Penemuan Kebenaran

Penemuan Kebenaran

Cara untuk menemukan kebenaran berbeda-beda. Dari berbagai cara untuk menemukan kebenaran dapat dilihat cara yang ilmiah dan nonilmiah. Cara-cara untuk menemukan kebenaran sebagaimana diuraikan oleh Hartono Kasamadi, dkk, (1990) sebagai berikut:

  1. a)Penemuan Secara Kebetulan

Penemuan kebenaran secara kebetulan adalah penemuan yang berlangsung tanpa disengaja. Dalam sejarah manusia, penemuan secara kebetulan itu banyak juga yang berguna walaupun terjadinya tidak dengan cara yang ilmiah, tidak disengaja dan tanpa rencana. Cara ini tidak dapat diterima dalam metode keilmuan untuk menggali pengetahuan atau ilmu.

  1. b)Penemuan “Coba dan Ralat” (Trial Dan Error)

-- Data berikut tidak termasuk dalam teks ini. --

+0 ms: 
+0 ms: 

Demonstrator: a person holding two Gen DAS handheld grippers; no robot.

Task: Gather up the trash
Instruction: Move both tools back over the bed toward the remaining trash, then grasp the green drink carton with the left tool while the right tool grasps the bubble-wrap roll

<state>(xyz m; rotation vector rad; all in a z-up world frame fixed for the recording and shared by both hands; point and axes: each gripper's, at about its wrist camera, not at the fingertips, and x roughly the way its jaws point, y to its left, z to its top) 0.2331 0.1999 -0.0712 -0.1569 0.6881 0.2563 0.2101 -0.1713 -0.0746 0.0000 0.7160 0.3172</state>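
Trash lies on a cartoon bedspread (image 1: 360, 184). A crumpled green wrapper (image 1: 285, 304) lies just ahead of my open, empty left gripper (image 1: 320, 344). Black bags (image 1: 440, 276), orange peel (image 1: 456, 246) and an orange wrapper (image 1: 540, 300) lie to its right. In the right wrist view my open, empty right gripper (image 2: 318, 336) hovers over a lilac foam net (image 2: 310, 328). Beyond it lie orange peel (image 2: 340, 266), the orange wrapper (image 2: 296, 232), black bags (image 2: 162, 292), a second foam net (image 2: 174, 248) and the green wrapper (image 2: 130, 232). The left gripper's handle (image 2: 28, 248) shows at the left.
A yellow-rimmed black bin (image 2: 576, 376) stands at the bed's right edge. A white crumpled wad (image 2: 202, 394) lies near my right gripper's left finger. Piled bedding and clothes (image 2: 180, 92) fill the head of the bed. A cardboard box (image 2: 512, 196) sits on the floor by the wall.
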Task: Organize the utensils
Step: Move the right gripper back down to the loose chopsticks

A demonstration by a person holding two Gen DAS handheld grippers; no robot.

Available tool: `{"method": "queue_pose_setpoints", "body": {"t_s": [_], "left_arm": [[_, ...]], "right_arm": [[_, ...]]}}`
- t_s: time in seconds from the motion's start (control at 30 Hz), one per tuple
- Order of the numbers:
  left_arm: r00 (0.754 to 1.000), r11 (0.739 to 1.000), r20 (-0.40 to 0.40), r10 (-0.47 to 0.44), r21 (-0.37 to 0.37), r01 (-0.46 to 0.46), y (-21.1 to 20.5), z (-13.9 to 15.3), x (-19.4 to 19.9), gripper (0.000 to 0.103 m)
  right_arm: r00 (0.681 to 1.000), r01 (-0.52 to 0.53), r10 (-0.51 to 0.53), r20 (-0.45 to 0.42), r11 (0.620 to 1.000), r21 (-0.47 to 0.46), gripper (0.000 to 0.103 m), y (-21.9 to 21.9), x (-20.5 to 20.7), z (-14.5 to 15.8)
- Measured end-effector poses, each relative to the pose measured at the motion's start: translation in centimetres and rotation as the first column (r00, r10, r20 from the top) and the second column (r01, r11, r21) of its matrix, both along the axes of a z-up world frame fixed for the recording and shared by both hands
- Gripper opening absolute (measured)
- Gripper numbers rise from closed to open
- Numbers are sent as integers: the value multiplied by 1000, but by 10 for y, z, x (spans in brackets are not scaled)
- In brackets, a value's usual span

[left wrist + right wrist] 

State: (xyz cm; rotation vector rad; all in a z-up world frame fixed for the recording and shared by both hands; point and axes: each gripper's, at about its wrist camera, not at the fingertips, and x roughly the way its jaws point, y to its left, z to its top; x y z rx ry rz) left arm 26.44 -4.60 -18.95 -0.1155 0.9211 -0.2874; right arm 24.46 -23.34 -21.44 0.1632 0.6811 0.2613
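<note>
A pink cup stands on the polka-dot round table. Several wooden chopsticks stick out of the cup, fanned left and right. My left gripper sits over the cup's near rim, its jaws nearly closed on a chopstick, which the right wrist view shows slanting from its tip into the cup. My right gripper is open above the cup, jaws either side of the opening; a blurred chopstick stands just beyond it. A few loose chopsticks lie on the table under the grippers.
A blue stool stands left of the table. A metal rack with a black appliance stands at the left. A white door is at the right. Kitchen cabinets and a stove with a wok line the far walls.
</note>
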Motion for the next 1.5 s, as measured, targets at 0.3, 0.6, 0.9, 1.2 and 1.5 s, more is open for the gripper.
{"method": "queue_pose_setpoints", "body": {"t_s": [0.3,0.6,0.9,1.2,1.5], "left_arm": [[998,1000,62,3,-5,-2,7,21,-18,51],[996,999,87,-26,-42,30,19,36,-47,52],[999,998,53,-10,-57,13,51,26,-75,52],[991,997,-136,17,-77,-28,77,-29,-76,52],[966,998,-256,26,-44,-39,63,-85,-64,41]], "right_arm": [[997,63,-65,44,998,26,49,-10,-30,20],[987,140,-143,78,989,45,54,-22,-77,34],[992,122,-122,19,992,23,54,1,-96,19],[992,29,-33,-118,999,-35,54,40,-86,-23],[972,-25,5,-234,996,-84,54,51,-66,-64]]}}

Penemuan coba dan ralat terjadi tanpa adanya kepastian akan berhasil atau tidak berhasil kebenaran yang dicari. Memang ada aktifitas mencari kebenaran, tetapi aktifitas itu mengandung unsure spekulatif  atau “untung-untungan”. Penemuan dengan cara ini kerap kali memerlukan waktu yang lama, karena memang tanpa rencana, tidak terarah, dan tidak diketahui tujuanya. Cara coba dan ralat inipun tidak dapat diterima sebagai cara ilmiah dalam usaha untuk mengungkapkan kebenaran.

  1. c)Penemuan melalui Otoritas atau Kewibawaan

Pendapat orang-orang yang memiliki kewibawaan, misalnya orang-orang yang mempunyai kedudukan dan kekuasaan sering diterima sebagai kebenaran meskipun pendapat itu tidak didasarkan kepada pembuktian ilmiah. Pendapat itu tidak berarti tidak ada gunanya. Pendapat itu tetap berguna, terutama dalam merangsang usaha penemuan baru bagi orang-orang yang menyangsikanya. Namun demikian adakalanya pendapat itu ternyata tidak dapat dibuktikan kebenaranya. Dengan demikian pendapat pemegang otoritas itu bukanlah pendapat yang berasal dari penelitian, melainkan hanya berdasarkan pemikiran.